• Confessions of a Community College Dean

    In which a veteran of cultural studies seminars in the 1990s moves into academic administration and finds himself a married suburban father of two. Foucault, plus lawn care.

Title

The ‘Welcome to College’ Speech I Can’t Give

This one is for all the new students out there.

August 18, 2022

Since I’m spending this academic year with the N.J. Council of County Colleges, I’m in the unaccustomed position of hurtling toward September without being on a campus. Kathy Johnson Bowles’ proposed speech in Inside Higher Ed this week got me thinking about “welcome” speeches, which reminded me of this piece from 2014.
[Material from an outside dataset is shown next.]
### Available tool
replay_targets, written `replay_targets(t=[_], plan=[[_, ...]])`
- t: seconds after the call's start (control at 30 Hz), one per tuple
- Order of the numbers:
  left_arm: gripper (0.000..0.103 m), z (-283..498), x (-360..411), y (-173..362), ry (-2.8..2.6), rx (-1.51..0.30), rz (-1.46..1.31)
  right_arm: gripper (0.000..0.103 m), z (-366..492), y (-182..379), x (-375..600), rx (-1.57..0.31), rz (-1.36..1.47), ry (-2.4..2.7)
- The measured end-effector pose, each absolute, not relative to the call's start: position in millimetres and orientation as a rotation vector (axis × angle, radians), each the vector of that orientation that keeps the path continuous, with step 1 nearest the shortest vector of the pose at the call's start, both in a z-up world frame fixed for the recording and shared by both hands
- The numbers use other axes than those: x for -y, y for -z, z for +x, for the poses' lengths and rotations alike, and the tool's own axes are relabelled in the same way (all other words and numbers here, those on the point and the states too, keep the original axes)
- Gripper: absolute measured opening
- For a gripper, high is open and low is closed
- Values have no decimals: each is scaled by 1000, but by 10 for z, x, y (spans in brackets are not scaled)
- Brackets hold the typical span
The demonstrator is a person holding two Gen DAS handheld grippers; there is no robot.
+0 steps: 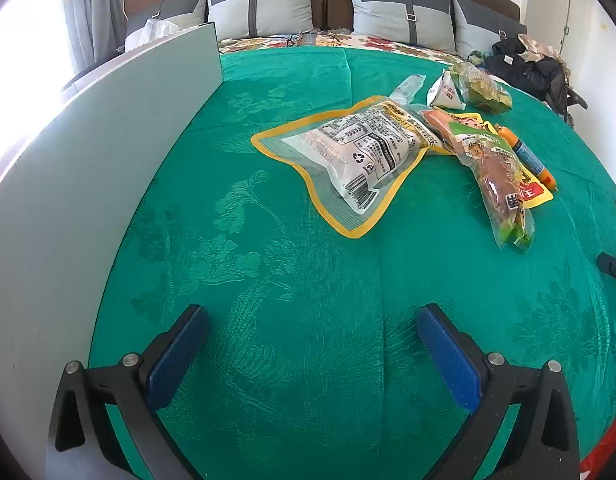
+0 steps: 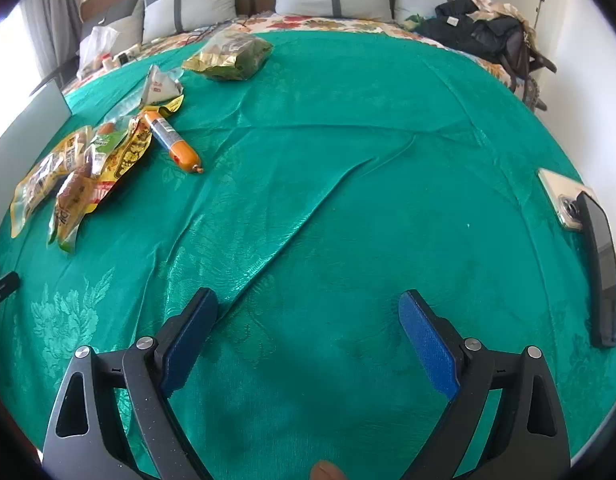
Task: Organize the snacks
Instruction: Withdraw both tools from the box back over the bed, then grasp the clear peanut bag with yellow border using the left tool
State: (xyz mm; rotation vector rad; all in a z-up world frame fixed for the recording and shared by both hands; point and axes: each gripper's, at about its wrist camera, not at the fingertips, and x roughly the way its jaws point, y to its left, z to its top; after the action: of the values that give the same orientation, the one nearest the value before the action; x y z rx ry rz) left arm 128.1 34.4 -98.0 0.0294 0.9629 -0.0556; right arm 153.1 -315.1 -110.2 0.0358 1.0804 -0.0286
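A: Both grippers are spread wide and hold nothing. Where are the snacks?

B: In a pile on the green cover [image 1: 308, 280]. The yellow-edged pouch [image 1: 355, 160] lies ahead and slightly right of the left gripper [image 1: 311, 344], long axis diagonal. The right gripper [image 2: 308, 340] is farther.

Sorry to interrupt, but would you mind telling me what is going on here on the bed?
A person is sorting snacks on a green patterned bedspread with two handheld grippers. Both the left gripper and the right gripper hang open and empty above bare cloth. The yellow-edged clear pouch, orange sausage stick and green leafy packet lie untouched in a loose pile.
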Motion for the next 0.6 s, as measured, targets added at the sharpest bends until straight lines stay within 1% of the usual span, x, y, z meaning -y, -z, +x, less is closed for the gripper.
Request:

Spoiler: We eventually found Sally and had several more wonderful years with her. But when I wrote this, she was still missing. We lived in Massachusetts at the time.
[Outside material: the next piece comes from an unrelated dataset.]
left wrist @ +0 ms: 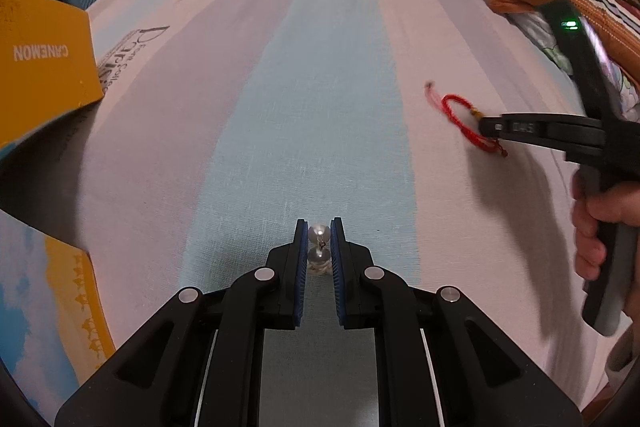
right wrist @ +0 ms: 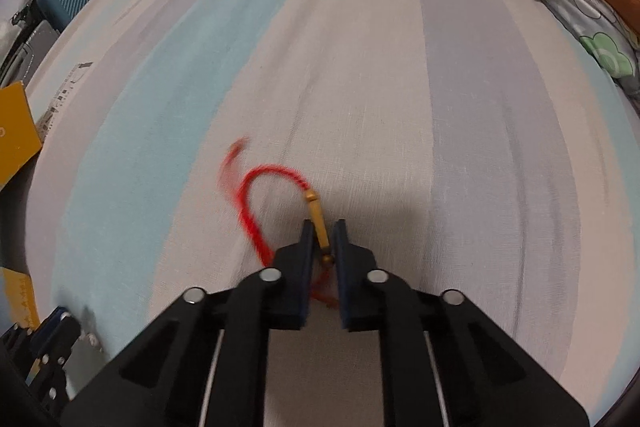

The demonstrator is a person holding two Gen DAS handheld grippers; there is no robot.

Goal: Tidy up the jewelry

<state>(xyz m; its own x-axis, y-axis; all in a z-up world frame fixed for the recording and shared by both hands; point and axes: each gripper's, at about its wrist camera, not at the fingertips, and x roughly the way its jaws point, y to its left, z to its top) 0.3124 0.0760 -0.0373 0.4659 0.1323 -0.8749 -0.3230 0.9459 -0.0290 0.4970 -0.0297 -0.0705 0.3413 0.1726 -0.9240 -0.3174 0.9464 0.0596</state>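
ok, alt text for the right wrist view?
The right gripper pinches the gold bead of a red cord bracelet, its loop trailing ahead over a striped bedsheet. A yellow box sits at the left edge.

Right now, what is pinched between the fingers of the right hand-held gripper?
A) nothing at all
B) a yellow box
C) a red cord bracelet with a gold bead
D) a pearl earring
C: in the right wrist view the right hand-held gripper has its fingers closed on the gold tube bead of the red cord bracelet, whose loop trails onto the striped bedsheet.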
This one goes out to all the new students out there.


Sally, our dog, has been missing for over a week. She broke free when I was trying to drop her off at a kennel before a weekend trip that ended up not happening; she has since been seen mostly in the Southwick, Mass., and Granby, Conn., areas. We’ve been distributing fliers, working Facebook and Twitter, putting up posters, calling animal control offices, setting humane traps, and doing just about everything possible short of actually catching her.

The entire process has been stressful. We get calls about sightings, which are great, but most of them end with “but when I called her name, she ran away.” She’s skittish on a good day, and by now I’m sure she’s scared out of her mind. Worse, the kennel is a good 20-minute drive from our house, and in unfamiliar territory, so she hasn’t been able to find her way home. The pattern of sightings doesn’t suggest she knows where she’s going.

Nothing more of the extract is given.